What is needed — Return the run of lines below that opens with the line containing "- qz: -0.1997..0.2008" and closes with the line containing "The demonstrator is", keeping each one exact.

Records for the exercise —
○ ○ ○
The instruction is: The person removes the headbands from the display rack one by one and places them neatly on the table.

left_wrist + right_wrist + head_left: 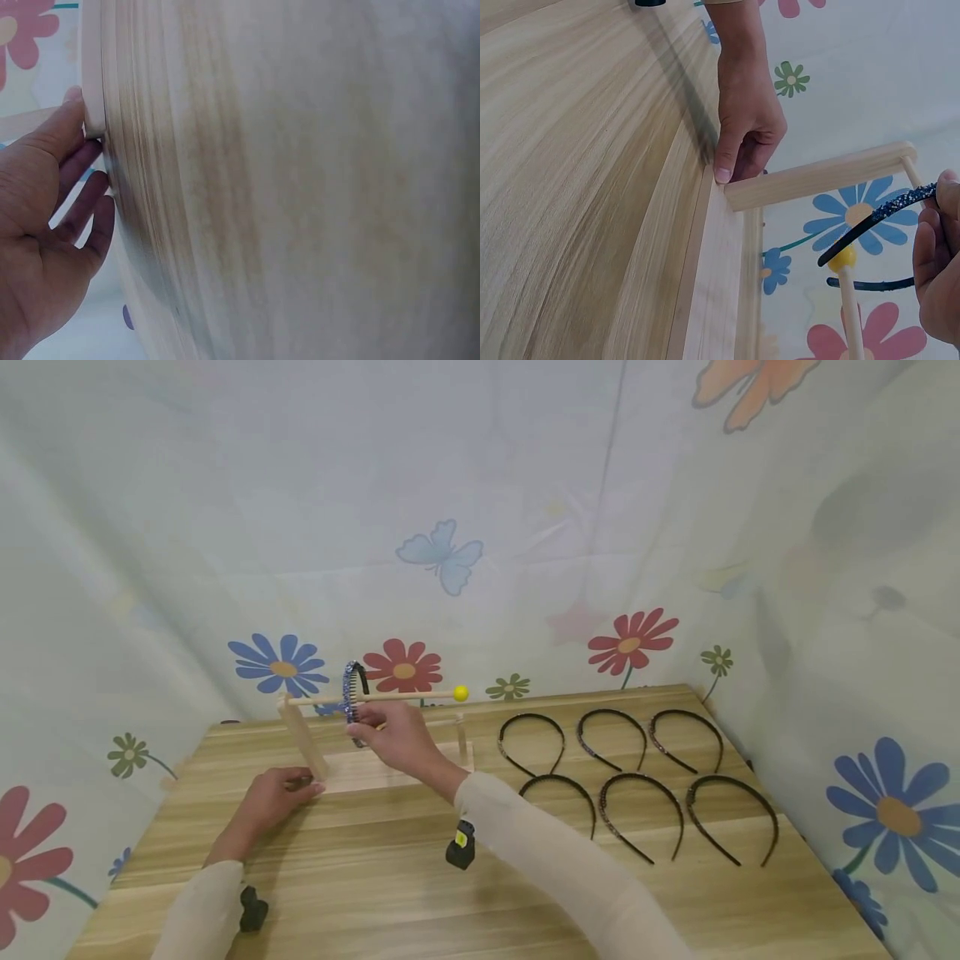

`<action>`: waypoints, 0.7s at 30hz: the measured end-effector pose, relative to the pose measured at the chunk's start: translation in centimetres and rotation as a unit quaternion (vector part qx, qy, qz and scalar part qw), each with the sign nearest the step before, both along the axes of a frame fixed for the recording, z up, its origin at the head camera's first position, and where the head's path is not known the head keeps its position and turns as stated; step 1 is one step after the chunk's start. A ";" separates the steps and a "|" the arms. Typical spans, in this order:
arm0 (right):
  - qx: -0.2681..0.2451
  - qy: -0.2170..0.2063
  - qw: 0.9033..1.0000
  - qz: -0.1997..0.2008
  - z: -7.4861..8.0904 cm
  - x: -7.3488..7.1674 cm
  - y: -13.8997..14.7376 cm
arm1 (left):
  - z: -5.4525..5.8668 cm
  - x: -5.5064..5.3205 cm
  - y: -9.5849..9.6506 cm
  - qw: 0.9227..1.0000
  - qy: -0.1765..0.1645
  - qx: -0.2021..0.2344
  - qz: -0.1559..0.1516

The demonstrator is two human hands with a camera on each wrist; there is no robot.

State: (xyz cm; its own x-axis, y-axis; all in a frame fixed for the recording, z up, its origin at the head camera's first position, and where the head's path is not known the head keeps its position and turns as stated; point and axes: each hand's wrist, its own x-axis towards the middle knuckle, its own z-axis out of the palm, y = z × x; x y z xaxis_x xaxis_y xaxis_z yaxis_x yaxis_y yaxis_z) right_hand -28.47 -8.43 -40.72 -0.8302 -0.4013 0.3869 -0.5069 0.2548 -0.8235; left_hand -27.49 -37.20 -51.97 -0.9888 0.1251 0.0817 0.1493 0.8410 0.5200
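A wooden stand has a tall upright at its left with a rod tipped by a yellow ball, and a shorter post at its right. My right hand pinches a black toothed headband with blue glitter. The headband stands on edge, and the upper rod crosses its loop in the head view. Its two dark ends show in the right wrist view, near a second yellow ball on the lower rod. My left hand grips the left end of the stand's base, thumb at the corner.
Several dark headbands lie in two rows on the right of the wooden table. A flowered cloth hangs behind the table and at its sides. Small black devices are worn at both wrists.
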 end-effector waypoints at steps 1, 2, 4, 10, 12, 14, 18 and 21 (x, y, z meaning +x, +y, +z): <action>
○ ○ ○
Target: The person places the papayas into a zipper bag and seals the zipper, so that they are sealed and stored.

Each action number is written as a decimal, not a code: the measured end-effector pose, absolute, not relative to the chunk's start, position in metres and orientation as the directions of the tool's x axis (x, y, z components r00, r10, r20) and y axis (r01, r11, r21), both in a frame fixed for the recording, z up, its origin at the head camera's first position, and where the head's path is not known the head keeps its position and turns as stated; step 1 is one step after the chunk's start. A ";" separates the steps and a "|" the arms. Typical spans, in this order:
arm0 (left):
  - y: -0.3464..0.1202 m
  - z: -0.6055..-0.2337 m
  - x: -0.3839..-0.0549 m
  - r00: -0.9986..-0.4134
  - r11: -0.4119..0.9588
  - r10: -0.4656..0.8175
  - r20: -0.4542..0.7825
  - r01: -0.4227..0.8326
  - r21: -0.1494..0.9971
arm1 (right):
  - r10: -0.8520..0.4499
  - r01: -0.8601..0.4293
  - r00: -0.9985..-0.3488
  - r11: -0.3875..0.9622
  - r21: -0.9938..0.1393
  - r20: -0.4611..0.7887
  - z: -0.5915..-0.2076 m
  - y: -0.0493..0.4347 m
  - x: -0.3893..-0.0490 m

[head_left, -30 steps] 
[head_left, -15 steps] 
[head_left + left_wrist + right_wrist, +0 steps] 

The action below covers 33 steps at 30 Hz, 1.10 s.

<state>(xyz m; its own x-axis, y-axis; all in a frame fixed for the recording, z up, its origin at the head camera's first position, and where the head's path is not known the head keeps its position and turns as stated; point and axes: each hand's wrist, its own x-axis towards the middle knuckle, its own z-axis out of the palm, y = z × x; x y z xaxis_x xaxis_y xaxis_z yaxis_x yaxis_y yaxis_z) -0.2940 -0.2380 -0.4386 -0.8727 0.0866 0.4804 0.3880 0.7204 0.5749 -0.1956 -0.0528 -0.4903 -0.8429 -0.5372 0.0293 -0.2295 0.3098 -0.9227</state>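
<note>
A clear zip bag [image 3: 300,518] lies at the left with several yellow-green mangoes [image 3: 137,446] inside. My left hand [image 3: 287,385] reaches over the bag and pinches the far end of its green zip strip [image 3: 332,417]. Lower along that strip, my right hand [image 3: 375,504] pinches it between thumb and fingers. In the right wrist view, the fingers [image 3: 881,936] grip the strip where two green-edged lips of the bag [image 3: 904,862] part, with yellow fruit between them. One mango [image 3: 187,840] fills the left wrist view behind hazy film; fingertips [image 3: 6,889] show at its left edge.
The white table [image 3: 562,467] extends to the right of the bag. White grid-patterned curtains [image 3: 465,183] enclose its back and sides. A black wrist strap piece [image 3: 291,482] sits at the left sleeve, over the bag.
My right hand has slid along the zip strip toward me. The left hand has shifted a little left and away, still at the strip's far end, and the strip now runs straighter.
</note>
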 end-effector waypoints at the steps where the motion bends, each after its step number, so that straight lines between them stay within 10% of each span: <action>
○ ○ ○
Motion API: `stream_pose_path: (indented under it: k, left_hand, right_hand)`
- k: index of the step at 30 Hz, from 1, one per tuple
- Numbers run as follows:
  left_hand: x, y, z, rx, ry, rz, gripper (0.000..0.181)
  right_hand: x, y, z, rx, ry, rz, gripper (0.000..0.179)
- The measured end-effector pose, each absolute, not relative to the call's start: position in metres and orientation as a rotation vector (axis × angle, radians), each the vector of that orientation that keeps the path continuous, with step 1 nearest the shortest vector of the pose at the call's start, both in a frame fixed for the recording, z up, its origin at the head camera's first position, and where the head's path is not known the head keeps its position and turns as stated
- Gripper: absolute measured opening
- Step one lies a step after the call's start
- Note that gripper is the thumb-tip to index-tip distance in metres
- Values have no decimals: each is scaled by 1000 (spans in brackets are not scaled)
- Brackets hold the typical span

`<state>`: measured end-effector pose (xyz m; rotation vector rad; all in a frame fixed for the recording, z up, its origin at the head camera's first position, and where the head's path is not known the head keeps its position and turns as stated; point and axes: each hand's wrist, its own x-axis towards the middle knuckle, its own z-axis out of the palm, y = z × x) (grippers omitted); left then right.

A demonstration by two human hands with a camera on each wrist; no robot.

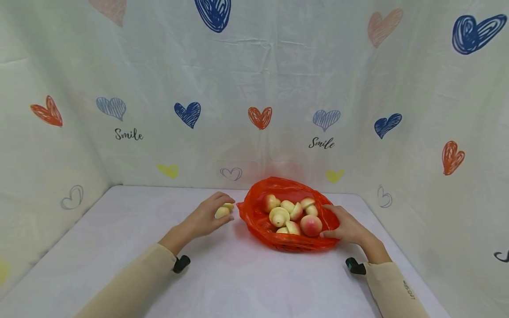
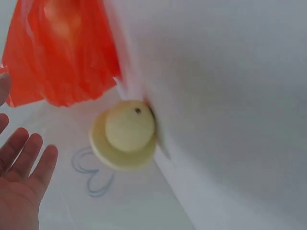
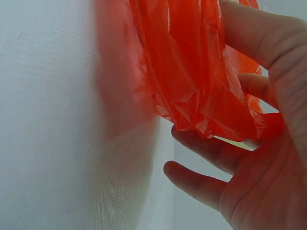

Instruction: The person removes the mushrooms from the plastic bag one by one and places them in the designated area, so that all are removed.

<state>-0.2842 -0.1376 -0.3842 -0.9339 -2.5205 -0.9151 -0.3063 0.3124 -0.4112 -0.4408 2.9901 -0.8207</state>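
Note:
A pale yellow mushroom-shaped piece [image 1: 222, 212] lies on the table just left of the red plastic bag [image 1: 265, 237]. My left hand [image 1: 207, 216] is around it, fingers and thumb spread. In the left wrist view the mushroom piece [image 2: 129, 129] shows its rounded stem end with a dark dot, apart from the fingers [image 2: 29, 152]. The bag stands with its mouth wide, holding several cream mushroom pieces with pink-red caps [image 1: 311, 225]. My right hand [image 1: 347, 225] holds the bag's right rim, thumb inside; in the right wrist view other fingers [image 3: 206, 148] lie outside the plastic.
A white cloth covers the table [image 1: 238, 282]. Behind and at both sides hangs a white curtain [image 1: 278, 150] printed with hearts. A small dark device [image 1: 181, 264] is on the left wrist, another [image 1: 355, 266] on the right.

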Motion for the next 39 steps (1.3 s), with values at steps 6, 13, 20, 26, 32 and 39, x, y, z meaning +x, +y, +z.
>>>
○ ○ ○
Solution to this exercise —
  - qz: -0.1997..0.2008
  - z: -7.4861..8.0904 cm
  - x: -7.3488..7.1674 cm
  - y: -13.8997..14.7376 cm
arm1 (left):
  - z: -5.4525..5.8668 cm
  - x: -5.5064..5.3205 cm
  - y: -9.5849..9.6506 cm
  - qw: 0.9227..1.0000
  - qy: -0.1765..0.1645
  - qx: -0.2021..0.2344
  - qz: -0.1559..0.1516

The demonstrator is two human hands with a camera on each wrist; there is no robot.

That completes the answer to this exercise.